For many with PSC, itch is ‘constant and deeply disruptive’
Ricky Safer, founder and CEO of the advocacy organization PSC Partners Seeking a Cure, explained the impact of pruritus on those with PSC: “For many patients, the itch associated with PSC is constant and deeply disruptive — affecting sleep, daily activities and overall quality of life.”
Given as oral capsules, volixibat is designed to block a gut protein called IBAT, fully, ileal bile acid transporter. IBAT is responsible for recycling bile acids, bile’s main component, from the intestines back into the liver. By interrupting this process, volixibat aims to increase bile acid excretion in stools, lowering bile levels in the liver and bloodstream, and slowing liver damage and relieving symptoms.
VISTAS evaluated the safety and efficacy of volixibat (20 mg), given twice daily, against a placebo in 158 people with PSC with moderate to severe itch. Patients were divided into two groups based on their level of itch at the study’s start, as measured by the Adult ItchRO scale. The primary analysis group covered the 111 participants with moderate to severe itch, while the secondary group involved the 47 participants with mild itch.
The trial’s main goal was to measure the mean score change in the Adult ItchRO scale from the start of the study to the average of the last 12 weeks, or three months, of treatment.
An interim analysis conducted when 42 participants completed a four-month assessment prompted an independent data review committee to conclude that VISTAS should continue as planned with the 20 mg volixibat dose.
Treatment with volixibat eased itch in as little as 2 weeks
The newly announced top-line data show that, in the primary analysis group, use of volixibat led to a significantly greater mean score drop on the ItchRO scale relative to the placebo (2.72 vs. 1.08 points).
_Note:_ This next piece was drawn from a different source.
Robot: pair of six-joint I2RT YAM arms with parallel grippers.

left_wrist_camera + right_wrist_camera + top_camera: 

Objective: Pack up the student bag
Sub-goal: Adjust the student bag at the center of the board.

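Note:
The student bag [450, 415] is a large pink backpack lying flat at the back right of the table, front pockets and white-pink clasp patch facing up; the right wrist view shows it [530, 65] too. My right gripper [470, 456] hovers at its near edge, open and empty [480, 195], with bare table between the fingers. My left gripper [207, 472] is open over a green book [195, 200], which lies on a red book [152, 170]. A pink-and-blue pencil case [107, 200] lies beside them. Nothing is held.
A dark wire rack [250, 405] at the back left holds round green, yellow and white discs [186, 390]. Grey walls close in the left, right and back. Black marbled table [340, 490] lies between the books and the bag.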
Also, a significantly greater proportion of volixibat-treated patients experienced a reduction of at least two points (56% vs. 26%).
Volixibat also reduced blood bile acid levels, with volixibat-treated patients showing a mean reduction of 33.7 units, while those on the placebo had a slight mean increase of 2.1 units.
Reductions in itch were observed as early as two weeks after starting treatment, and significant reductions in itch scores were also seen in the secondary group of patients.
After decades of commitment from patients, families and researchers participating in PSC studies, these results represent real hope for what could become the first approved treatment. … Seeing meaningful progress in reducing [disruptive itch] is incredibly encouraging for a community that has long had limited options.
The therapy’s safety profile was generally consistent with the known effects of IBAT blockage, including gastrointestinal problems and elevations in liver enzymes. Adverse events occurred slightly more often with volixibat than the placebo (93.5% vs. 84%), and study discontinuation due to adverse events was higher in the volixibat group (9.1% vs. 2.5%), most commonly due to diarrhea.
“After decades of commitment from patients, families and researchers participating in PSC studies, these results represent real hope for what could become the first approved treatment,” Safer said. “Seeing meaningful progress in reducing this burden is incredibly encouraging for a community that has long had limited options.”
Mirum is also evaluating volixibat in adults with itch due to primary biliary cholangitis (PBC), a related disease, in the similarly designed Phase 2b VANTAGE trial (NCT05050136). Top-line results from that study are expected in the first months of 2027.